The uncertain variables are then defined via Variable objects e.g. to define stochastic series for Region Load for load, or Generator Rating for wind generation, or Storage Natural Inflow for inflows. The number of samples produced is controlled by the Stochastic Risk Sample Count and optionally reduced to a smaller set for simulation with the Reduced Sample Count setting.
6.2. Stochastic Optimization
The basic concept of SUC is that certain unit commitment decisions, such as the start up and shutdown of large, inflexible thermal plant must be made 'upfront' without fully knowing the outcome of the uncertain variables. Once those 'non-anticipative' decisions are made, the uncertain parameters are realized and we may make recourse decisions, such as dispatch or unit commitment decisions. The optimization then is over the set of non-anticipative unit commitment decisions plus the recourse decisions. The objective function minimizes the net present value of the expected total system cost i.e. the cost of all non-anticipative UCED decisions plus recourse decisions. The result is a set of unit commitment decisions that are non-anticipative (absent of the bias of perfect foresight) and robust (minimizing the expected cost given all modelled future outcomes and their probabilities and optimal recourse decisions).
This stochastic optimization is by default 2-stage, meaning that there is just one set of non-anticipative decisions (stage 1) and one set of recourse decisions (stage 2). The problem can be made multi-stage (3 or more stages) through properties of the Global object.
The following inputs define a 3-stage scenario tree with the first stage ending at interval 6, the second at interval 12 and the last running to the end of the step. If this were combined with Stochastic Risk Sample Count = 100, and Reduced Sample Count = 20, then the last stage will have 20 nodes, while stages one and two have 2 and 10 nodes respectively.

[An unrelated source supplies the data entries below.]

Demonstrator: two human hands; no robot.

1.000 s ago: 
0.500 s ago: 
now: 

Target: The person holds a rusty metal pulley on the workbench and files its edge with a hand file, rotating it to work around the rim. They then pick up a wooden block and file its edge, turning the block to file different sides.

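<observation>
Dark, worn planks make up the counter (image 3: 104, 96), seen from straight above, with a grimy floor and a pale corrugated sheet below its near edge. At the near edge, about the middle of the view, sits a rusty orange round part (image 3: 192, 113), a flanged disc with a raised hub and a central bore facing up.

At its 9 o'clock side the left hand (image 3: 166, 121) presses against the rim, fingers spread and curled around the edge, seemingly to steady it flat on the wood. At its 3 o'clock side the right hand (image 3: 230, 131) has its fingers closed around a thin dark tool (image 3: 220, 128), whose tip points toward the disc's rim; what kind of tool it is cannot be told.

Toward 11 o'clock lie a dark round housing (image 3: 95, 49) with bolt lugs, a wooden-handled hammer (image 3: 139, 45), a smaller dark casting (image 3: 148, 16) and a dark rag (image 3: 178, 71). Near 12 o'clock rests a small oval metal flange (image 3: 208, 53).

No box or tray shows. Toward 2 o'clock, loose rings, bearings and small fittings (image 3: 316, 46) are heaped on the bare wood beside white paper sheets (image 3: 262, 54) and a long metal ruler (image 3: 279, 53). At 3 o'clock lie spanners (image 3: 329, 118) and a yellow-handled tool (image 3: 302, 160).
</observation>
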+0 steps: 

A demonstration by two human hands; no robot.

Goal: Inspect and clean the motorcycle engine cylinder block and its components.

Global | Property | Value | Units | Band |
---|---|---|---|---|
Tree | Tree Stage Count | 3 | - | 1 |
Tree | Tree Stages Position | 6 | - | 1 |
Tree | Tree Stages Position | 12 | - | 2 |
Tree | Tree Stages Leaves | 2 | - | 1 |
Tree | Tree Stages Leaves | 10 | - | 2 |
Refer to the Variable topic for more information about multi-stage stochastic optimization.
6.3. Non-anticipative Decisions
There are several UCED decision variables that can be nominated as 'non anticipative' and for all variables you choose the set of Generator that are subject to this constraint simply by setting properties on individual objects.
The properties for non-anticipativity work in pairs. The first property is a penalty value for anticipation, where a value of -1 means "infinity". The second property is a timeframe in hours over which the non-anticipativity constraints are enforced. The available pairs are:
- Generator Unit Commitment Non-anticipativity and Unit Commitment Non-anticipativity Time
- Generator Pump Unit Commitment Non-anticipativity and Pump Unit Commitment Non-anticipativity Time
- Generator Generation Non-anticipativity and Generation Non-anticipativity Time
- Generator Pump Load Non-anticipativity and Pump Load Non-anticipativity Time
In the following example a simple generation option can be purchased, but the decision to exercise the option must be made at the start of the day.
Generator | Property | Value | Units | Band |
---|---|---|---|---|
OPTION | Unit Commitment Optimality | "Integer" | - | 1 |
OPTION | Units | 10 | - | 1 |
OPTION | Max Capacity | 10 | MW | 1 |
OPTION | Min Stable Factor | 75 | % | 1 |
OPTION | Unit Commitment Non-anticipativity | -1 | $ | 1 |
OPTION | Unit Commitment Non-anticipativity Time | 24 | hrs | 1 |
OPTION | Offer Quantity | 10 | MW | 1 |
OPTION | Offer Price | 59 | $/MWh | 1 |
The following examples is of a demand-side option modelled as a pumped storage. Here, both the generation and pump load side of the option are subject to non-anticipativity constraints.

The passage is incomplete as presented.